=== Section Start ===
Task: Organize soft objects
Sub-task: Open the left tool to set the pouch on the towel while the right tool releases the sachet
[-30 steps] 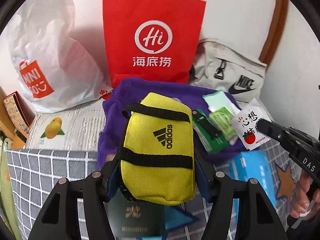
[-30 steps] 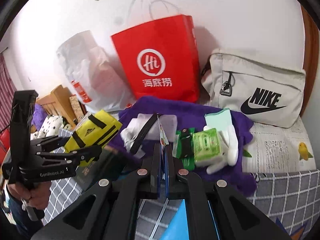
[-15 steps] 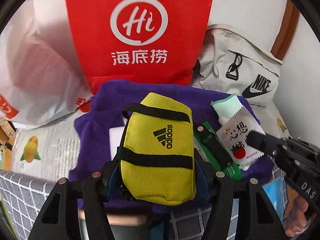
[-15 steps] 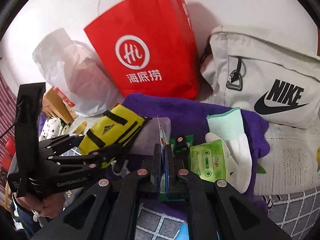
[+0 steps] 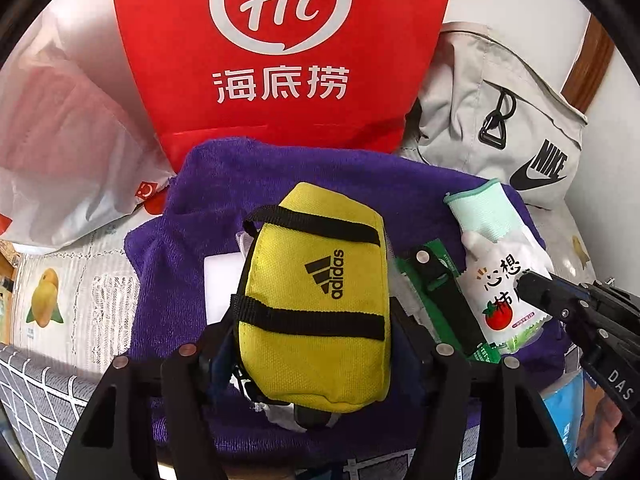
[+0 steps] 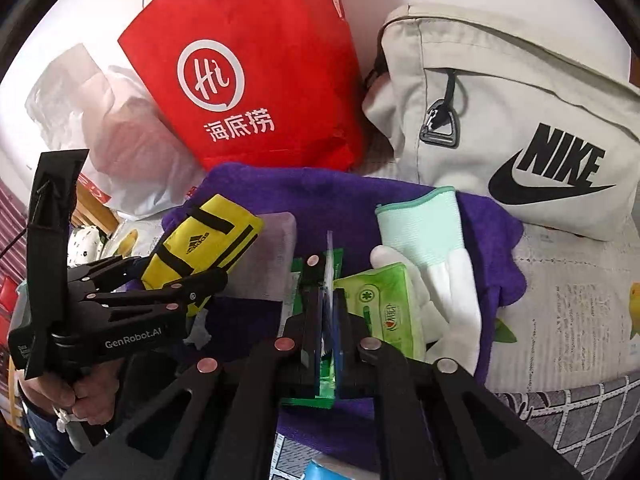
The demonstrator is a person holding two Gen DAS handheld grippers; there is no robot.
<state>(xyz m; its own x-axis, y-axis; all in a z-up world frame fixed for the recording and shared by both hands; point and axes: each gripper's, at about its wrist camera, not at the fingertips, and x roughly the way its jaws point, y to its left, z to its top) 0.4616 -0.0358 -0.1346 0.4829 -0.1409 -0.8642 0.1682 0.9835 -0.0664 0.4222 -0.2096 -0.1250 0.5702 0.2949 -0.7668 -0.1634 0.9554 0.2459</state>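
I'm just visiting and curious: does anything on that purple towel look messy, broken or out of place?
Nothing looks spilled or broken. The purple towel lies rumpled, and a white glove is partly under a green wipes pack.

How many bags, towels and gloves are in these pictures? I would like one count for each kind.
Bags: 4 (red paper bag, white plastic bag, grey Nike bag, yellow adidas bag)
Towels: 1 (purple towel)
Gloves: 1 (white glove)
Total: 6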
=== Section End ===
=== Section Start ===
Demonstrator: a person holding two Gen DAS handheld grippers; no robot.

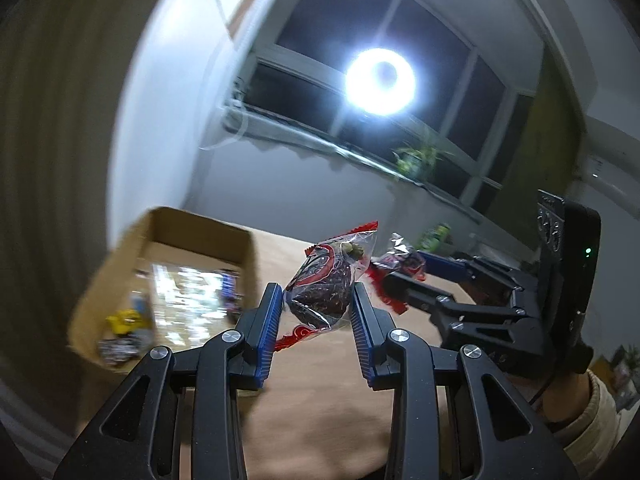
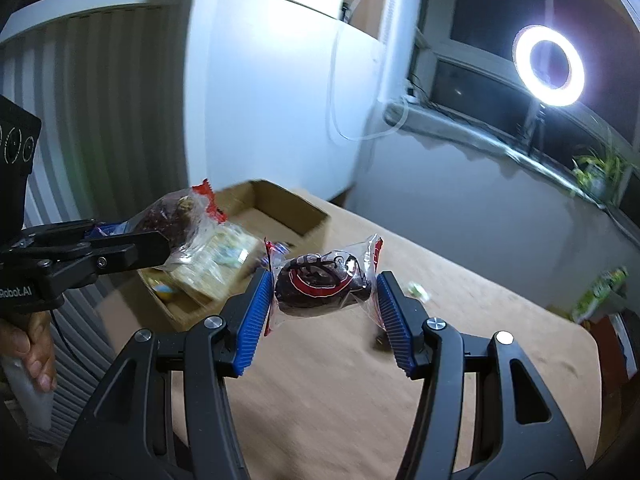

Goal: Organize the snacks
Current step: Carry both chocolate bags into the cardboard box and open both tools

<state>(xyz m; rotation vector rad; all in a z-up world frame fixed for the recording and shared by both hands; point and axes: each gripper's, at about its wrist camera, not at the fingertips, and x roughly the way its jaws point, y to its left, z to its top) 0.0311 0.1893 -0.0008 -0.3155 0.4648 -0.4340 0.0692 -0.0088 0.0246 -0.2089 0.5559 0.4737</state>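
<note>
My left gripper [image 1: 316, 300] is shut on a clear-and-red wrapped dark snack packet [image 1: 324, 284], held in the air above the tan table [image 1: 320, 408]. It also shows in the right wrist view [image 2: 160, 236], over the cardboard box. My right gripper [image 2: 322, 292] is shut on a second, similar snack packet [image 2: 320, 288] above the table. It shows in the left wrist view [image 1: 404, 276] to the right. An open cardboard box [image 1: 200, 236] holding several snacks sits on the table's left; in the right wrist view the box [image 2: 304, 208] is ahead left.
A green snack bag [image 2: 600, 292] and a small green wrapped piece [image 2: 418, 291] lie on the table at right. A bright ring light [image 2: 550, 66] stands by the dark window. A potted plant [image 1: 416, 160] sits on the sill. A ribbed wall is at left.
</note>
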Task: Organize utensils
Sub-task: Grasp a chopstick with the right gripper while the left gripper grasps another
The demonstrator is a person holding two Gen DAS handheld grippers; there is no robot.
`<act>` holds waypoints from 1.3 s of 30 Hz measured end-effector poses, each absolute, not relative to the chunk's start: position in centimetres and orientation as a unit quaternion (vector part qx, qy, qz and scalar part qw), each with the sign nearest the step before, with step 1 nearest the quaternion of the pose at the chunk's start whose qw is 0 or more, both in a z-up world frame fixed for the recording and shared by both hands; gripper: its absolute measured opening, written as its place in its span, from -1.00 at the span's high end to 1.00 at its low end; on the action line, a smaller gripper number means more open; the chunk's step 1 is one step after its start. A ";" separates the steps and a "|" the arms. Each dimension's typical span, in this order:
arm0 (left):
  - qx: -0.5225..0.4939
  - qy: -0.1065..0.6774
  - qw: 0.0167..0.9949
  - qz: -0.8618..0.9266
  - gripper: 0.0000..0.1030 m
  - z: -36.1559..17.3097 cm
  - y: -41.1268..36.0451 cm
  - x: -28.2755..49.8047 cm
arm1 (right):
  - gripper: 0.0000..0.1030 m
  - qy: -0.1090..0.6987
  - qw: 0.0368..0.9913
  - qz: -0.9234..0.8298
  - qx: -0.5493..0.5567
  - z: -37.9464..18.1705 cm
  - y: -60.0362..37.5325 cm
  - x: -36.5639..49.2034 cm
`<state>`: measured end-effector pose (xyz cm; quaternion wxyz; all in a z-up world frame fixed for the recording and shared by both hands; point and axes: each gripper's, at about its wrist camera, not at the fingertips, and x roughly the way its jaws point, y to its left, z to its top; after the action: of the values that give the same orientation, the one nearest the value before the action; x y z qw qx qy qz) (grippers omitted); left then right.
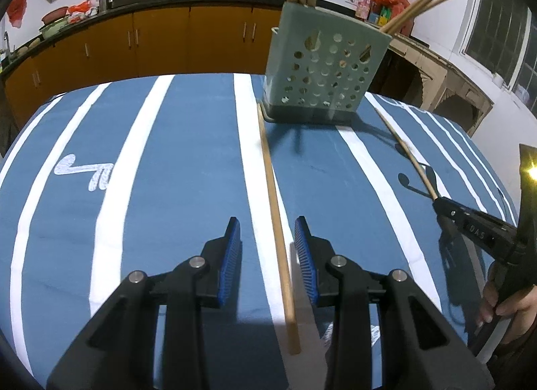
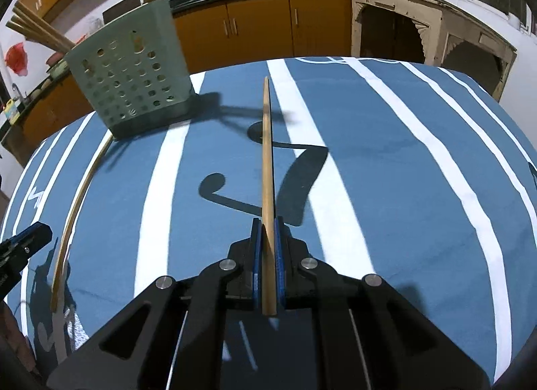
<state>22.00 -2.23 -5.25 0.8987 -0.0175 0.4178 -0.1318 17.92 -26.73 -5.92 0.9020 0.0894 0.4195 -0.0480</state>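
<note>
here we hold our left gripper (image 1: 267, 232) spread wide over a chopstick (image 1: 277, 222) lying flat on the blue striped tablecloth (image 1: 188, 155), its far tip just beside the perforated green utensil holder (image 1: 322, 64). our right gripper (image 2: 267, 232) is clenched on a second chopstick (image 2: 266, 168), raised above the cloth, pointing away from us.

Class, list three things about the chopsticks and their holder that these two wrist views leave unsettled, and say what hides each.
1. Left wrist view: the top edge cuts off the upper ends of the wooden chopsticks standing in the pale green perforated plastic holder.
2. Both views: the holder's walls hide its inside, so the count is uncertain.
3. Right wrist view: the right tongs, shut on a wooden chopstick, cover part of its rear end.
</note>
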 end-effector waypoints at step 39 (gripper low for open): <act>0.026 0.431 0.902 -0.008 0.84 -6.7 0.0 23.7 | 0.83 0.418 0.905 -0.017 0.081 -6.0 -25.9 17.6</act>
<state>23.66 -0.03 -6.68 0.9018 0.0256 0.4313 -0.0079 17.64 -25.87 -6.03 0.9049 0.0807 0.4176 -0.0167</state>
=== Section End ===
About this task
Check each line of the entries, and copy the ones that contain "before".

Result of this exercise
`<act>` holds waypoints from 1.3 s of 30 Hz measured end-effector poses, each absolute, not relative to the chunk's start: position in centimetres and orientation as a unit quaternion (vector part qx, qy, qz and scalar part qw), each with the sign nearest the step before, with step 1 nearest the quaternion of the pose at the chunk's start whose qw is 0 or more, both in a z-up world frame fixed for the recording and shared by both hands; gripper: its absolute measured opening, written as its place in its span, from -1.00 at the span's high end to 1.00 at its low end; on the action line, a smaller gripper number means more open; the chunk's step 1 is one step after its start. A ";" separates the steps and a "|" the arms. Each dimension's typical span, in this order:
`<state>`: measured end-effector pose (xyz cm; quaternion wxyz; all in a z-up world frame fixed for the recording and shared by both hands; point and axes: each gripper's, at about its wrist camera, not at the fingertips, and x roughly the way its jaws point, y to its left, z to its top; after the action: of the values that give the same orientation, the one nearest the value before the action; x y z qw qx qy qz) (grippers omitted); left then right.

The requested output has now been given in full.